Outro caso mostrado é de uma mãe negra cujo filho de seis anos de idade matou uma colega na escola usando a arma do tio enquanto ela trabalhava num emprego de baixíssimo salário. A mãe trabalha para um programa social do Estado em troca de ajuda financeira. Ela pega um ônibus e demora uma hora e meia para ir e para voltar, ganhando menos que seis dólares por hora e sendo obrigada a se abster da educação do filho. É óbvio que o crime seria evitado se na casa do tio não houvesse a arma. Diferente do Columbine, esse caso pode ser relacionado diretamente com o livre acesso as armas. E que tipo de programa de ajuda aos pobres é esse? É na verdade uma forma de continuar a escravidão e promover a violência.

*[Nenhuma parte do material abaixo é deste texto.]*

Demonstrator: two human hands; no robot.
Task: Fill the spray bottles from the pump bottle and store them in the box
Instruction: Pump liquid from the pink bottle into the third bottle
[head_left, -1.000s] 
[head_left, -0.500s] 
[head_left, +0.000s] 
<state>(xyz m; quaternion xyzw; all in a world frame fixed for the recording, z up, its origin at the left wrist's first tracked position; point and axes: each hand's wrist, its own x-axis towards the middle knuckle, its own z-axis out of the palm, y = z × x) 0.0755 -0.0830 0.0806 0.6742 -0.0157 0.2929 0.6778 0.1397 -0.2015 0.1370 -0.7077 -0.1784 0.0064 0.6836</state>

O documentário é recheado de humor negro (uma característica das obras de Moore), com direito a passagens tragicômicas, desde trechos de filmes e propagandas antigos até um engraçado resumo em forma de animação da história dos Estados Unidos, assim o filme nunca perde o ritmo. Além ainda de contar com uma trilha sonora propositadamente desapropriada para as situações mostradas, como a música What a Wonderful World sendo tocada quando são mostradas cenas de guerras promovidas pelo país. O diretor é mestre em promover a vergonha alheia, deixando seus entrevistados na maior saia justa (algo parecido com o que o programa CQC faz por aqui). Além de Heston, outro 'alvo' de Moore é a relações-públicas do K-Mart, que vendiam balas que foram usadas no massacre em Columbine. Dois estudantes atingidos (um de cadeira de rodas) vão até o hipermercado acompanhados do diretor, mostram os danos causados pelo produto da loja e pedem que parem de vender munições, incrivelmente o pedido é aceito.
No fim, Michael Moore sabiamente não tenta ditar uma resposta única para os problemas dos EUA, mas levanta questões pertinentes para a atualidade, afinal, muitas vezes se aprende mais com perguntas do que com respostas, que podem ser bastante equivocadas se tratadas superficialmente.